◆ **Instructions for the task**: Take the data below and copy exactly the lines starting at the one with "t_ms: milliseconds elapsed" and finishing at the one with "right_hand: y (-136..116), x", both included.

....

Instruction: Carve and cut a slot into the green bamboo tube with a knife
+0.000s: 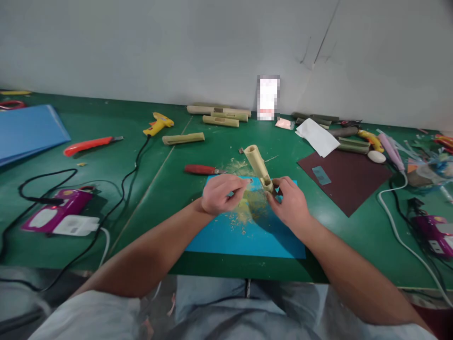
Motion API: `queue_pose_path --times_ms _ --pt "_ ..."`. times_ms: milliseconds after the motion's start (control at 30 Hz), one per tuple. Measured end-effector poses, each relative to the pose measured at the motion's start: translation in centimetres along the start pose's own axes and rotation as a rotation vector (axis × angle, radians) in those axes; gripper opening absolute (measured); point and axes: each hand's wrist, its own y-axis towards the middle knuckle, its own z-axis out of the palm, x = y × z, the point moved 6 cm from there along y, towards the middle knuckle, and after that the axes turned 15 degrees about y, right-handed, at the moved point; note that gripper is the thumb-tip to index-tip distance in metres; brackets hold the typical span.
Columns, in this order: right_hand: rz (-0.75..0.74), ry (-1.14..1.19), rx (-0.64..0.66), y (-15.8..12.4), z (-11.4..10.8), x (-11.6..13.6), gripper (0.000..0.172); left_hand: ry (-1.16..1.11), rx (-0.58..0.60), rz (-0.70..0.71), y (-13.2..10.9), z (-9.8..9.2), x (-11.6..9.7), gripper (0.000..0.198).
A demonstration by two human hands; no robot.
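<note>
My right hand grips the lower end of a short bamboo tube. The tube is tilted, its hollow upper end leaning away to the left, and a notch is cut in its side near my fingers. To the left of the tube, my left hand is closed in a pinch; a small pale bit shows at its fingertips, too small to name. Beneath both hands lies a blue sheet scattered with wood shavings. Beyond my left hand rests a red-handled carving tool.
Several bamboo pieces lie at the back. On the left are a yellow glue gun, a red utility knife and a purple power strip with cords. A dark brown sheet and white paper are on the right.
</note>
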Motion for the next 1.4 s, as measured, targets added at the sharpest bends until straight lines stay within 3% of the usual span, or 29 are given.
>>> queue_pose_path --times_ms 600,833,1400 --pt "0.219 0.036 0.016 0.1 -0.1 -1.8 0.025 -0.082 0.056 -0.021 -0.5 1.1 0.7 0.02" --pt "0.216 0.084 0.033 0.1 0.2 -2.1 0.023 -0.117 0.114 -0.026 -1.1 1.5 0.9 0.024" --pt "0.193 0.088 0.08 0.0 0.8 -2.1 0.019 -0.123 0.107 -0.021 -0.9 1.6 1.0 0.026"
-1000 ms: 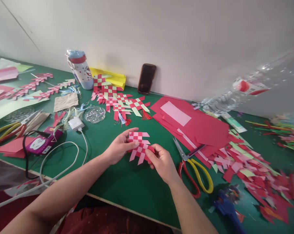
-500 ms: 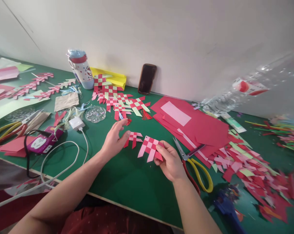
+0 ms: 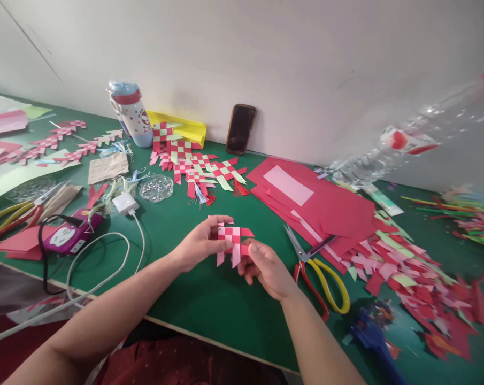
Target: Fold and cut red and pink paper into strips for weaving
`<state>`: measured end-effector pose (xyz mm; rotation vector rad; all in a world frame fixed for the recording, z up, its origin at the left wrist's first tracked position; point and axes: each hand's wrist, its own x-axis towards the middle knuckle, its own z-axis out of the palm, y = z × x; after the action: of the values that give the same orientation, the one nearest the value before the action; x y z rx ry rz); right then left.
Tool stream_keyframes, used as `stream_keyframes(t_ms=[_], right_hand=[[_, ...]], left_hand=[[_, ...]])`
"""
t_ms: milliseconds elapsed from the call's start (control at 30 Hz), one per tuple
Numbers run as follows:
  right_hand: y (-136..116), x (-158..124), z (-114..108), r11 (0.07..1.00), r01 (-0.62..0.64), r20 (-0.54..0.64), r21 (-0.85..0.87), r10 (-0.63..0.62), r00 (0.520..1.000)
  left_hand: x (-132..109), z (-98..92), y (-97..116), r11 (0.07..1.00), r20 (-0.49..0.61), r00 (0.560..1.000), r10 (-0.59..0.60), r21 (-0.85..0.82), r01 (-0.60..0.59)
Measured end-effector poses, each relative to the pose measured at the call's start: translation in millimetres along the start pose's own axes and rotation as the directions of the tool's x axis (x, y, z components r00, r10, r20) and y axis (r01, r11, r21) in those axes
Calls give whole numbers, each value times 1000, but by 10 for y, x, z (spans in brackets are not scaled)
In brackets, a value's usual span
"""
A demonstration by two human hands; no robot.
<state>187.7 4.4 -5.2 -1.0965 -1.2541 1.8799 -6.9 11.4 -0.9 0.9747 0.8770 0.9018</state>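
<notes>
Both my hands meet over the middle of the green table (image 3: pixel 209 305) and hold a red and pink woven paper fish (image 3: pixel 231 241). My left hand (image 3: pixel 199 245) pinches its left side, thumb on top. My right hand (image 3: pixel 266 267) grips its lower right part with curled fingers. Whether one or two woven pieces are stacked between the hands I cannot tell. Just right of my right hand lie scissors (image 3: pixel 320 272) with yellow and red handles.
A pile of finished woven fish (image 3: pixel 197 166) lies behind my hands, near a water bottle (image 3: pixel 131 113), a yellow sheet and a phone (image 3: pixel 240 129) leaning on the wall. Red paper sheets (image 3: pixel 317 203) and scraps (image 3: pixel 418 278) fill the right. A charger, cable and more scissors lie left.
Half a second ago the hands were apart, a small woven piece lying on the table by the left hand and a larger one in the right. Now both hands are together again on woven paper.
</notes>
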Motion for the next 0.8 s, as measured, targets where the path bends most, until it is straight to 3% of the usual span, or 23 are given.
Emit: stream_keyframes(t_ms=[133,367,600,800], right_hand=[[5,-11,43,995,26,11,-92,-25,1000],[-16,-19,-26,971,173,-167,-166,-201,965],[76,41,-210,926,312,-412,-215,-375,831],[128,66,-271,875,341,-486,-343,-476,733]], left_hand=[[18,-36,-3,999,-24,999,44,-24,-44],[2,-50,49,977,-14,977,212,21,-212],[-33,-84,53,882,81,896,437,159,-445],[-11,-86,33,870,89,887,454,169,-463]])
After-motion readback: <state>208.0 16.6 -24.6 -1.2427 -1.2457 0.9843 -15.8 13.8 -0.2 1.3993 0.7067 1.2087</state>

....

◆ **Answer to the exercise**:
t_ms: milliseconds elapsed from the call's start (control at 30 Hz), one per tuple
Numbers run as follows:
  right_hand: y (-136..116), x (-158..124), z (-114..108), r11 (0.07..1.00), r01 (-0.62..0.64), r20 (-0.54..0.64), r21 (-0.85..0.87), r10 (-0.63..0.62), r00 (0.520..1.000)

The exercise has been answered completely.